Material and methods
We considered mammal species to be of interest for investigating the past connections between Amazonia and the Atlantic Forest if they fulfilled the following two criteria: they had to 1) occur in both Amazonia and the Atlantic Forest, and 2) use forest habitat. For these species, we quantified the genetic data available in GenBank . We also identified potential past connective routes between Amazonia and the Atlantic Forest by investigating the distribution maps for each species.
Geographical distribution maps of forest mammalian species from Amazonia and the Atlantic Forest were compiled from the IUCN—International Union for Conservation of Nature . We used the IUCN distribution data since these maps are created and verified by specialists based on occurrence records already checked and thus restrict species occurrences to areas with presumably suitable habitat where the species is known, following a precautionary principle to guide conservation efforts [35, 36]. Although these maps were designed for conservation purposes and recent studies suggest new methods for improving the IUCN maps and classifications [37, 38], these maps have proved to be an important source of information for many macroecological studies [39–44] and represent the most complete currently available species distribution maps for different mammal taxon.
To identify the mammalian species that occur in the two regions, Amazonia and the Atlantic Forest, the IUCN maps were overlaid on the Ecoregion maps  using the Amazonian and the Atlantic Forest limits, through the gIntersection function of the R package ‘rgeos’ v. 0.5.5  in R v. 3.6.3 . Subsequently, only species with occurrences in both Amazonia and the Atlantic Forest were selected.
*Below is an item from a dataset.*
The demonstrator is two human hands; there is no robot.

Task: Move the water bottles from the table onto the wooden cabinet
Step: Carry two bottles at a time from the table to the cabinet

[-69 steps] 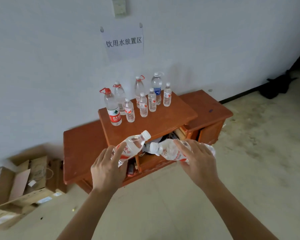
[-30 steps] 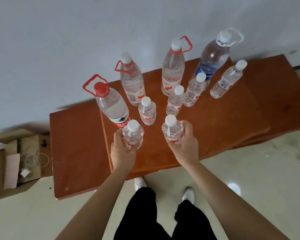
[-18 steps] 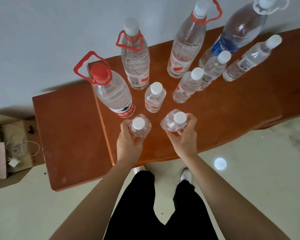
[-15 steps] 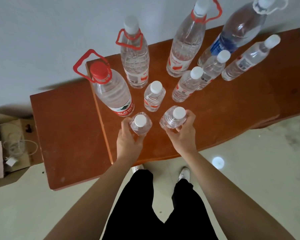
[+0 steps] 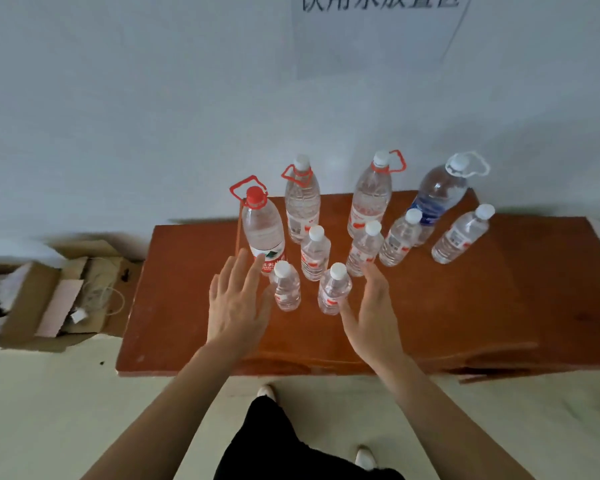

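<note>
Two small water bottles stand upright at the front of the wooden cabinet (image 5: 430, 306): the left small bottle (image 5: 286, 289) and the right small bottle (image 5: 334, 292). My left hand (image 5: 238, 303) hovers just left of the left bottle, fingers straight and spread, holding nothing. To the right of the right bottle is my right hand (image 5: 373, 313), fingers relaxed, holding nothing. Behind them stand several more small bottles and several large bottles, among them a red-capped one (image 5: 262, 230) and a blue-labelled one (image 5: 437, 199).
The cabinet stands against a white wall with a paper sign (image 5: 378, 29) above. Lower side sections of the cabinet extend left (image 5: 174, 289) and right (image 5: 568, 289). Open cardboard boxes (image 5: 49, 299) with cables lie on the floor at left. My legs and shoes show below.
Both hands have let go of the two small bottles, which now stand on the cabinet top. The hands have opened and drawn back slightly; the camera has tilted up.
</note>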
The predefined identifications based on the overlaid IUCN occurrence maps were revised using the annotated list of mammals in Brazil  since this reference agrees with current geographical and genetic data available in the databases used in this study.
We selected solely species that are associated with forests by accessing the IUCN information on species habitat use through the rl_habitats function of the R package ‘rredlist’ v. 0.6.0 . We generated a scale of habitat preference for each species from forest specialist to generalist, as this is key information for studies about the connective routes between Amazonia and the Atlantic Forest. We based this scale of habitat preference on the detailed text about species’ habitat and ecology, available in the IUCN database  and additional literature reviews [50–56]. The criteria used for classifying the species according to habitat were as follows: 1) Strict forest specialists (SF), encompassing species that only occur in forests; 2) Species that prefer forest habitat (PF), encompassing species that use not only forested habitats but prefer these environments; or 3) Generalists (G) encompassing species that use both forests and open environments. Then, we used a Pearson’s Chi-squared test to assess the relationship between the species’ habitat preferences and the routes that they used through the chisq.test function in the R package ‘stats’ v. 3.6.3 .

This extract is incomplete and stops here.